Cléo de 5 à 7 de Agnès Varda

Dans le cadre de sa soirée consacrée à Agnès Varda lundi 18 mars, ARTE diffuse Cléo de 5 à 7 à 0h35, après Sans toit ni loi et Varda par Agnès. Le film sera également disponible gratuitement pendant sept jours en télévision de rattrapage sur ARTE.tv.

Agnès Varda a fait ses débuts avec La Pointe-courte (1955), un film particulièrement novateur, monté par Alain Resnais, où les scènes documentaires alternent avec l’histoire fictionnelle d’un couple. C’est avec son deuxième long métrage qu’Agnès Varda obtient son premier grand succès critique et commercial et acquiert une renommée internationale bien méritée. Réalisé en 1962, Cléo de 5 à 7 est en effet un chef-d’œuvre du cinéma français. L’action se déroule en temps réel, le 21 juin, jour du solstice d’été. Cléo, une jeune chanteuse attend les résultats d’un examen médical. Sa peur d’avoir un cancer contraste avec sa vitalité frivole et la lumière estivale qui inonde la capitale. Tourné dans l’ordre chronologique du scénario, découpé en courts chapitres numérotés, le film fait ressentir le passage inexorable du temps. Sans beaucoup de moyens, la cinéaste transcende le cinéma-vérité par son art du montage et de la composition. Varda met en scène une ballade dans Paris de Montparnasse au Parc Montsouris à la manière des surréalistes, ponctuée de rencontres, avec l’ombre accompagnatrice du Nadja d’André Breton. Varda invente une forme ouverte, celle d’un film de fiction capable de faire entrer l’époque par le son (les informations qui émanent d’un autoradio), l’image ou des personnages – le jeune soldat en permission qui va bientôt rejoindre son régiment en Algérie, lui aussi probable mort en sursis.

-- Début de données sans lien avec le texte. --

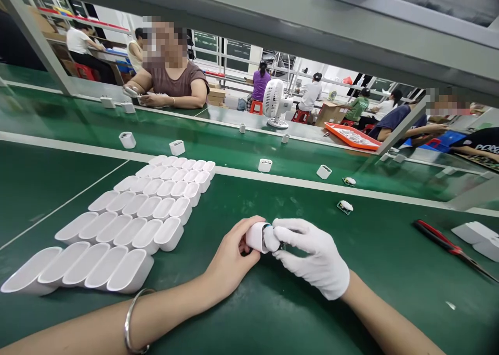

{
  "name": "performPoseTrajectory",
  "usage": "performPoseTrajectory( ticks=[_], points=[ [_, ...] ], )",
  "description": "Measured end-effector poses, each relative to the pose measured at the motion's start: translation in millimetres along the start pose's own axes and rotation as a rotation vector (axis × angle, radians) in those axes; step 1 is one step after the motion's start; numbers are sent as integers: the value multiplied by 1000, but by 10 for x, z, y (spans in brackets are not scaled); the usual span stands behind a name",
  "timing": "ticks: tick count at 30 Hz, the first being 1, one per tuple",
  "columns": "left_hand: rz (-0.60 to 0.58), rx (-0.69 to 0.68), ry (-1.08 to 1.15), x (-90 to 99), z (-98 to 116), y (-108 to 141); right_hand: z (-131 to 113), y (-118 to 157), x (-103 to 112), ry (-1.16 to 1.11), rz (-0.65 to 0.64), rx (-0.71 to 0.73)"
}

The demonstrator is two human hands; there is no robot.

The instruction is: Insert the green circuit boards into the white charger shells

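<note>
My bare left hand point(234, 253) is closed around a white plastic housing point(255, 236), its open end facing right. In my gloved right hand point(314, 251) a small circuit board with a white rounded part point(270, 238) is pinched between thumb and fingers. That part sits at the mouth of the housing, and my fingers hide how far it reaches inside. To the left stand rows of empty white housings point(134, 230), open side up. Two more circuit boards with white parts, one nearer point(345, 206) and one farther point(349, 181), lie beyond my right hand.
Red-handled pliers point(438, 236) and white pieces point(477, 235) lie at the right. Several filled housings point(265, 165) stand on the green strip behind. A fan point(274, 100), an orange tray point(353, 136) and a co-worker point(177, 84) are across the bench. A metal beam point(249, 22) crosses overhead.
</note>
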State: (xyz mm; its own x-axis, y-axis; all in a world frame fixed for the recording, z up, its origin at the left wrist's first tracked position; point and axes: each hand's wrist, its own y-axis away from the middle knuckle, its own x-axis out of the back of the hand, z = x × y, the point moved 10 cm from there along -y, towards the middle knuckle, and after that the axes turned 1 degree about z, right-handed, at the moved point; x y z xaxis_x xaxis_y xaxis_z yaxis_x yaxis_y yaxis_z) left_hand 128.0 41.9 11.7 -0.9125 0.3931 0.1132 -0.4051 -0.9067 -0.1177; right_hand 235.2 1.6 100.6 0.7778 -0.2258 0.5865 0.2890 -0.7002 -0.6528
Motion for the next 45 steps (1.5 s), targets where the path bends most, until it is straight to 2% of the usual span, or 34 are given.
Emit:
performPoseTrajectory(
  ticks=[3,5,9,12,13,15,17,19,22,27,30,32,35,37,39,41,43,45],
  points=[
    [-7,13,-5,-18,19,17,48,-22,-220,-30,-192,-108],
    [-14,22,7,-31,21,17,28,-13,-283,7,-257,-120],
    [-32,45,132,-59,-5,7,-135,48,-117,231,-134,56],
    [-30,63,203,-69,-39,13,-229,135,12,217,-7,182],
    [-42,68,218,-86,-51,17,-243,156,-9,219,-13,215],
    [-83,72,249,-133,-68,27,-252,183,-160,261,-109,267],
    [-107,60,272,-158,-70,29,-223,198,-347,329,-225,282],
    [-89,54,269,-137,-81,23,-191,199,-456,394,-275,275],
    [-74,72,247,-118,-108,20,-154,195,-504,435,-290,244],
    [-69,88,244,-116,-117,40,-131,210,-497,383,-297,221],
    [-56,103,238,-110,-118,50,-76,214,-475,266,-310,159],
    [-43,117,214,-101,-119,57,-40,218,-452,60,-319,82],
    [-13,117,127,-72,-105,66,147,227,-408,-338,-246,-201],
    [5,109,75,-54,-97,68,321,277,-420,-490,-157,-419],
    [-1,112,47,-62,-105,68,415,322,-462,-520,-102,-538],
    [-19,126,39,-86,-128,66,452,342,-495,-470,-75,-587],
    [-21,140,33,-95,-147,66,433,331,-497,-401,-59,-579],
    [-7,148,9,-84,-154,68,347,289,-464,-324,-46,-502]
  ],
)
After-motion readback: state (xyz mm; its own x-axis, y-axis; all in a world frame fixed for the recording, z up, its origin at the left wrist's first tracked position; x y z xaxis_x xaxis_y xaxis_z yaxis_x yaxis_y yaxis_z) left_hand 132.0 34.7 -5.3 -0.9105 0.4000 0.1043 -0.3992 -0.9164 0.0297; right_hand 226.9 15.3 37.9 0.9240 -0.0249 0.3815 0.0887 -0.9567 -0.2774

Cet émouvant portrait de femme, incarné par la magnifique Corinne Marchand, se double d’un poème sur la beauté qui voisine avec la mort. Dans un scène pivot, au beau milieu du film, Cléo qui répète au piano avec son musicien et son parolier, interprète la chanson « sans toi ». Le décor disparait et la caméra enregistre la performance de Corinne Marchand, gros plan intense de son visage blanc sur fond noir. Varda signe un véritable blason poétique, joué et chanté, qui sublime à la fois son actrice et la musique composée par Michel Legrand pour cette chanson, l’une des plus belle de l’histoire du cinéma.